Methodik: Für die subtraktive Suppressions-Hybridisierung wurde aus jeweils 10 jungen adulten und alten Mäusen die Achillessehnen präpariert und RNA isoliert. Die einzelnen RNA-Proben wurden gepoolt und daraus cDNA-Banken erstellt. Anschließend wurden mittels SSH differentiell exprimierte Gene identifiziert. Die entsprechenden cDNA-Klone wurden sequenziert und die differentielle Expression der identifizierten Gene mittels qRT-PCR verifiziert, sowohl im RNA-Pool als auch in den individuellen RNA-Proben.
Ergebnisse und Schlussfolgerung: Insgesamt wurden 90 cDNA Klone isoliert, die in den jungen und alten Sehnen differentiell exprimiert sind. Die Sequenzierung und anschließende Annotierung dieser Sequenzen zeigte, dass ein großer Teil für Proteine der extrazellulären Matrix kodiert, wie z.B. Kollagen Typ 1 und Typ 3, Decorin, Biglycan, Fibromodulin, Fibronectin, SPARC oder Thrombospondin 1. Außerdem konnten Proteasen der extrazellulären Matrix, wie z.B. MMP-2 und MMP-9 identifiziert werden. Auch das Kollagen-quervernetzende Enzym Lysyloxidase ist in den jungen und alten Achillessehnen unterschiedlich exprimiert. Die Transkription dieser Gene wurde mittels quantitativer RT-PCR verifiziert, mit dem Ergebnis, dass alle diese mRNAs in alten Sehnen signifikant niedriger exprimiert sind als in den jungen Sehnen. Zusätzlich zu den bereits erwähnten mRNAs zeigte auch Scleraxis, ein Marker für Sehnenvorläuferzellen in den alten Sehnen eine deutlich verminderte Expression.

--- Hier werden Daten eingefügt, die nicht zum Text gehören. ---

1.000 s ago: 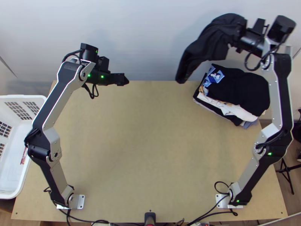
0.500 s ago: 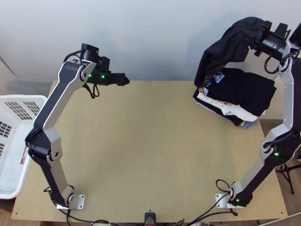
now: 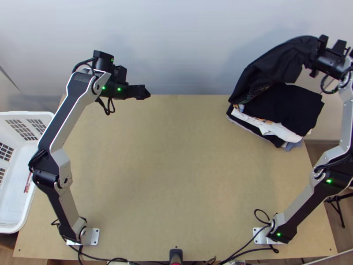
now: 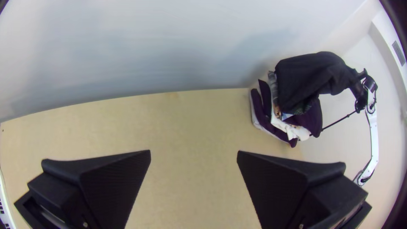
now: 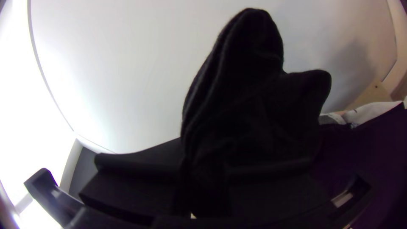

Wir konnten Gene identifizieren, und diesen Genen Funktionen zuordnen, die möglicherweise an verschiedenen Prozessen der Sehnenseneszenz beteiligt sind. Dazu zählen u.a. die Kollagenremodellierung, der Auf-, Ab oder Umbau der extrazellulären Matrix oder die Kollagenprozessierung. Die Auswirkung dieser veränderten Genexpression wird z.Z. für ausgwählte Kandidaten weiterverfolgt, ebenso in vitro Experimente mit Sehnenzellen junger und alter Maus Achillessehnen.